WHAT YOU HAVE TO DO |
Report each line of the listing below that holds "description".

(Beginning of SOURCE MATERIAL)

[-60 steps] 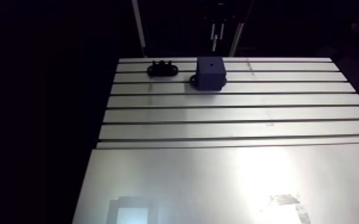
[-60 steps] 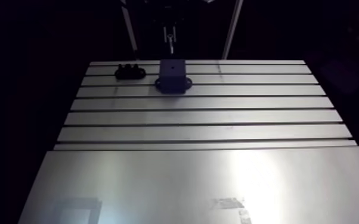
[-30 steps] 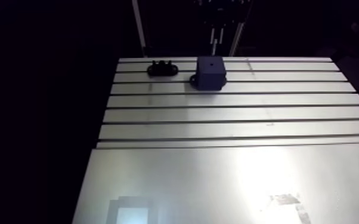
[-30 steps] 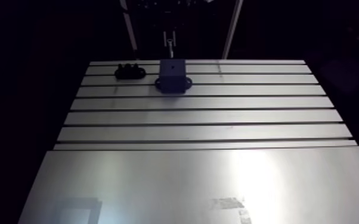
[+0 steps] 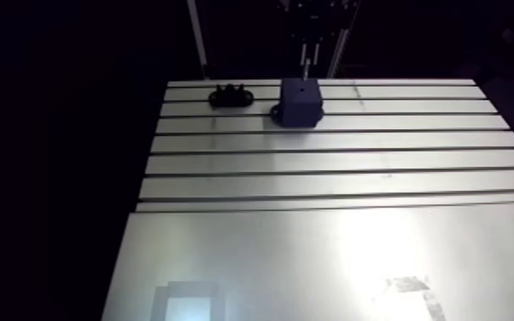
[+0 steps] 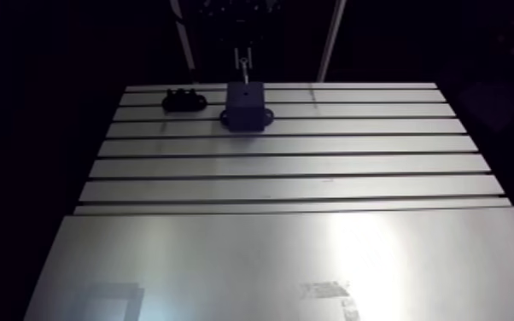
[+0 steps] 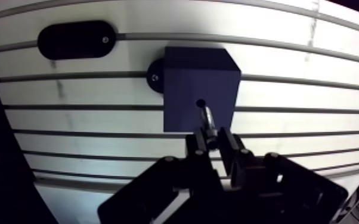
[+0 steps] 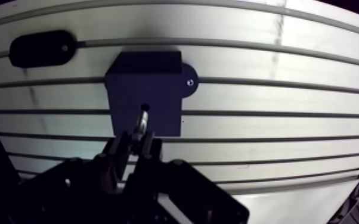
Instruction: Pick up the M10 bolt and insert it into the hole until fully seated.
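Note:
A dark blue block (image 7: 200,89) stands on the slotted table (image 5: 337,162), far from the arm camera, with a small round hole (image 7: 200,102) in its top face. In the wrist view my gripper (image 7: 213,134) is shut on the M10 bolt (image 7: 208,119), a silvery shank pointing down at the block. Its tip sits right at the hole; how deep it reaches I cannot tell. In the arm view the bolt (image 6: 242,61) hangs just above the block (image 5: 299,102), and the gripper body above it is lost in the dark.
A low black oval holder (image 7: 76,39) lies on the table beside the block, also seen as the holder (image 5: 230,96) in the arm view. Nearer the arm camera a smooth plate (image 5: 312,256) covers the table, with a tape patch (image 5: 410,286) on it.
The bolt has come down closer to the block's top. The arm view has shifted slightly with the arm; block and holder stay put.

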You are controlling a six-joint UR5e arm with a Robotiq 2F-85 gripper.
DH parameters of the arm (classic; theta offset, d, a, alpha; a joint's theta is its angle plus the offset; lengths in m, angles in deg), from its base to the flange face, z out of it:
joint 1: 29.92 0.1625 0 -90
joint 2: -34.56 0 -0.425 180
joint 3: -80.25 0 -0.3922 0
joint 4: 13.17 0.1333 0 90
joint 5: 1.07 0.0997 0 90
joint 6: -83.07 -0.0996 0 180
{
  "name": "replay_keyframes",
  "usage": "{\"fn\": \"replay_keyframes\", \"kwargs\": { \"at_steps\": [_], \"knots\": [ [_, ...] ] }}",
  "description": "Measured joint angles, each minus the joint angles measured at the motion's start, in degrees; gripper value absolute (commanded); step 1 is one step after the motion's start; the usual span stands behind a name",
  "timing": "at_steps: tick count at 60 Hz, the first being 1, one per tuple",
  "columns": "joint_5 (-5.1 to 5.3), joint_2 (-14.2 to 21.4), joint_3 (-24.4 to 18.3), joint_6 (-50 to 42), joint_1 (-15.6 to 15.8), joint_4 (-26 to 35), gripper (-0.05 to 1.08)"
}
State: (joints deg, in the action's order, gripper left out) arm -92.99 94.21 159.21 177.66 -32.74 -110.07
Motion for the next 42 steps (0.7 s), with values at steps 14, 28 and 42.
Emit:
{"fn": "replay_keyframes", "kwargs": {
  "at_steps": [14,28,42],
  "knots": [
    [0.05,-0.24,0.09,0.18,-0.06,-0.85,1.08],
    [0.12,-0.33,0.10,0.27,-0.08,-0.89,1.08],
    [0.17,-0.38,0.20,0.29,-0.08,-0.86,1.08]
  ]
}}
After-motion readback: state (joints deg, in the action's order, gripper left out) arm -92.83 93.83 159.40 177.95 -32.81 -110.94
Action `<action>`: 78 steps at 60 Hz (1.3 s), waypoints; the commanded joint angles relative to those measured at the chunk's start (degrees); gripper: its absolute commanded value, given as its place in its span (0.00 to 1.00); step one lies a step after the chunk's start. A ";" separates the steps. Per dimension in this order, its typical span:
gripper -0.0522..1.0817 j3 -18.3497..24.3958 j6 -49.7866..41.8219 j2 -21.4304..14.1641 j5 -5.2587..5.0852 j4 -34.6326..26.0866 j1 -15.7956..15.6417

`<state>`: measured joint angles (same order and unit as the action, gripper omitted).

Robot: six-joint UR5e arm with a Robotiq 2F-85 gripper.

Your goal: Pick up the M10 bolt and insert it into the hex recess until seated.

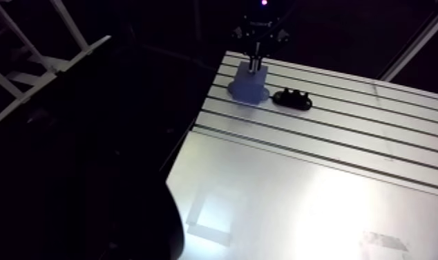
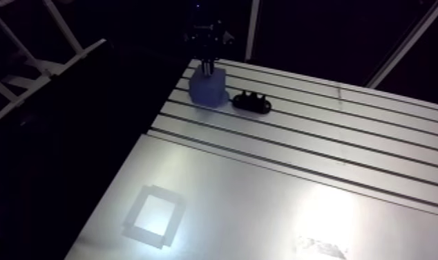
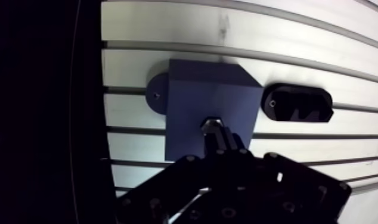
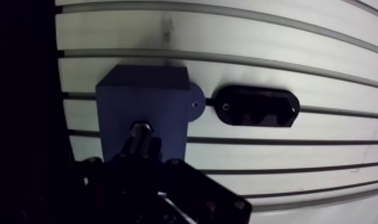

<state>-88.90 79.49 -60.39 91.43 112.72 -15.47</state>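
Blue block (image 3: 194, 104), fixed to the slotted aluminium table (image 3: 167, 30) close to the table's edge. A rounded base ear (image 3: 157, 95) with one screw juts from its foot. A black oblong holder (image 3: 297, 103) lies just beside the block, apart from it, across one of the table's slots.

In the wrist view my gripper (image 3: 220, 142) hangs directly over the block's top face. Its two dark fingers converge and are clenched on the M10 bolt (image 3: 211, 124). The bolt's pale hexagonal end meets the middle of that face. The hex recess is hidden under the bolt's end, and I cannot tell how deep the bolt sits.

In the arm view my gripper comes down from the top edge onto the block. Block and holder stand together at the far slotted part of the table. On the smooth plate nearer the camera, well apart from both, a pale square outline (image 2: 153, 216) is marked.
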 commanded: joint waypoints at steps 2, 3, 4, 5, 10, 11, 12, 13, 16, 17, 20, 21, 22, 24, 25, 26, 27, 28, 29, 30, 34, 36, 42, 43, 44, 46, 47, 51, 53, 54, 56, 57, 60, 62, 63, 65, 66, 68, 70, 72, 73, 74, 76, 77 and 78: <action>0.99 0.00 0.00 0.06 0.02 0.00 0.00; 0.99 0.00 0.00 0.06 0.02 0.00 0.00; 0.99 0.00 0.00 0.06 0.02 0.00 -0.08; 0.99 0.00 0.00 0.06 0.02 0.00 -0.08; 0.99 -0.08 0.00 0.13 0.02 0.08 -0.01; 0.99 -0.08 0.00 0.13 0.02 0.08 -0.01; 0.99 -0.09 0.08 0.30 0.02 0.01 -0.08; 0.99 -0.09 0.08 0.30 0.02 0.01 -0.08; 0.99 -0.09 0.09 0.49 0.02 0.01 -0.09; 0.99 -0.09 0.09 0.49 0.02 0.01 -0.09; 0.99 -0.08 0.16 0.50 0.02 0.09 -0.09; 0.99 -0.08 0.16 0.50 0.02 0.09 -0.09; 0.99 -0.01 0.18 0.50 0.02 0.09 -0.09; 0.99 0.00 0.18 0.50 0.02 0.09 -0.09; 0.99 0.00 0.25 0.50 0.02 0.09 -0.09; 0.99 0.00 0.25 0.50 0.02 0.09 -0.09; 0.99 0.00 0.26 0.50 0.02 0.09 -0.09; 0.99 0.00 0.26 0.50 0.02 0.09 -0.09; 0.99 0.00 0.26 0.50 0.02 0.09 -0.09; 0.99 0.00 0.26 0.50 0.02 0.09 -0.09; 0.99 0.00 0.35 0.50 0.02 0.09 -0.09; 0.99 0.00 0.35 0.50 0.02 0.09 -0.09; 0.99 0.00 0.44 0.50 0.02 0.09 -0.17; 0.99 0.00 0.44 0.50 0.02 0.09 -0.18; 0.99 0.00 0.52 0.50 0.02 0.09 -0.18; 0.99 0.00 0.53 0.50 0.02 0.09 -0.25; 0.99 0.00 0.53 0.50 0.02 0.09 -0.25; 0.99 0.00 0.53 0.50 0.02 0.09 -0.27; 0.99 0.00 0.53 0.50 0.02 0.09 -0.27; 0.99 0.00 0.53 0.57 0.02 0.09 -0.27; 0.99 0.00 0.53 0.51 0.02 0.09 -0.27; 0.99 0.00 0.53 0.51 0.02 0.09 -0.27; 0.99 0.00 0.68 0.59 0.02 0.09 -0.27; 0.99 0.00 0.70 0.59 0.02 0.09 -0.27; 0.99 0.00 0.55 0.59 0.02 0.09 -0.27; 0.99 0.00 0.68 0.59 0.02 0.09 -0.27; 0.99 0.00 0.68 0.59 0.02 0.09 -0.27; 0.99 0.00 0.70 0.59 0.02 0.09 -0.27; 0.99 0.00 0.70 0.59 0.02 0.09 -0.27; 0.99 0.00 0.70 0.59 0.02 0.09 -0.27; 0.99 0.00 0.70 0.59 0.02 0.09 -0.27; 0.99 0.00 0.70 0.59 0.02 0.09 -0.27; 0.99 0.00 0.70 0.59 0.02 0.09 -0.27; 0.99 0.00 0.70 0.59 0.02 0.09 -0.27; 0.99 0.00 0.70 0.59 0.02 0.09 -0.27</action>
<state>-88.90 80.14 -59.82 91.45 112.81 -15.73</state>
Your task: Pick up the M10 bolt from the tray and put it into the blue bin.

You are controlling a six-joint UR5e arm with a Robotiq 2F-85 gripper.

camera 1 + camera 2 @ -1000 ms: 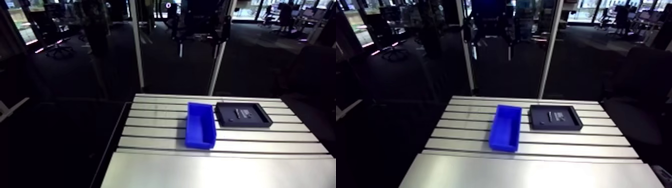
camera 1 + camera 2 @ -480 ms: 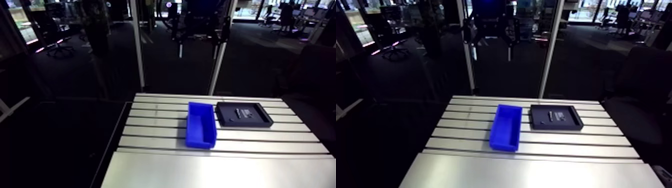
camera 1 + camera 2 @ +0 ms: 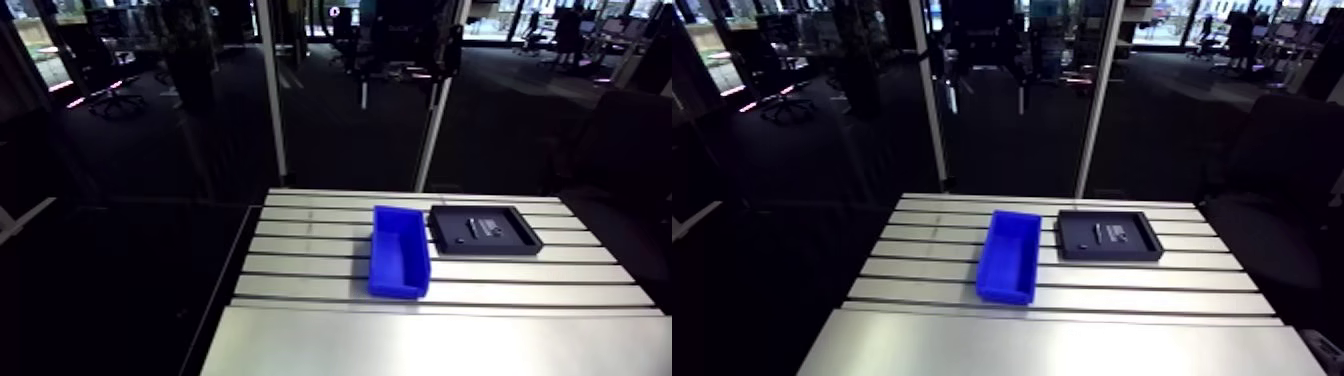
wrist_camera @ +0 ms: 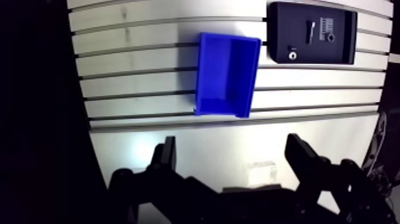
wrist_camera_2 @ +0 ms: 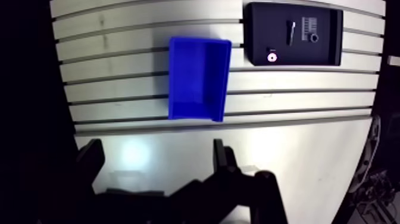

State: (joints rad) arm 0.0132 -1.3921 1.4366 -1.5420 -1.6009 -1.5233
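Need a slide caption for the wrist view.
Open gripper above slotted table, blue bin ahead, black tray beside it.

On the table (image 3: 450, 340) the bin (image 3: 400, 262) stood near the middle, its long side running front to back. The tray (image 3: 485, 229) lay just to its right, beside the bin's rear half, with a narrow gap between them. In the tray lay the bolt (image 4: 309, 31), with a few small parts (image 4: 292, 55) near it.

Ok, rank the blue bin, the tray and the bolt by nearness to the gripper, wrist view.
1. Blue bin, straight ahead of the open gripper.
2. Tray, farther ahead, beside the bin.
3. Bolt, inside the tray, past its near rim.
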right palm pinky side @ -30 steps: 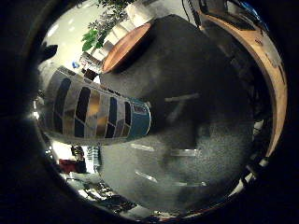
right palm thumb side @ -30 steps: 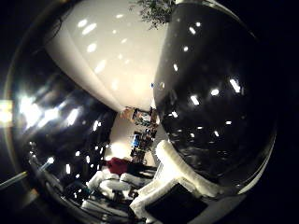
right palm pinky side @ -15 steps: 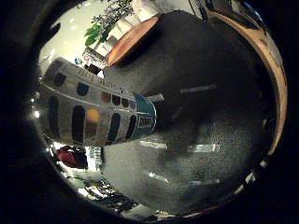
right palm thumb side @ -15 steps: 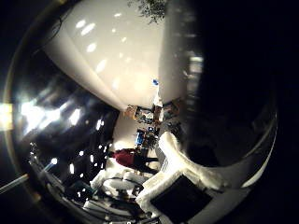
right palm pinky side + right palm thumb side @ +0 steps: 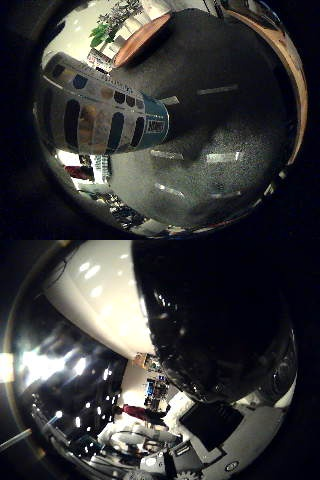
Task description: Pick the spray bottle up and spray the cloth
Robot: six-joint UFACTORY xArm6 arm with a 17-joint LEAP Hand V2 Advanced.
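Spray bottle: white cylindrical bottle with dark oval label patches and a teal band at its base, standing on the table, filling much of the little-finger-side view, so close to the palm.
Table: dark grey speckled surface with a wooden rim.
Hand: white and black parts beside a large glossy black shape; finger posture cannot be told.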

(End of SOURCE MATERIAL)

TASK RESULT |
  "description": "Measured joint angles, each minus the joint angles measured at the motion's start, in degrees; gripper value absolute (commanded); step 1 is one step after the motion's start; the usual span stands behind a name",
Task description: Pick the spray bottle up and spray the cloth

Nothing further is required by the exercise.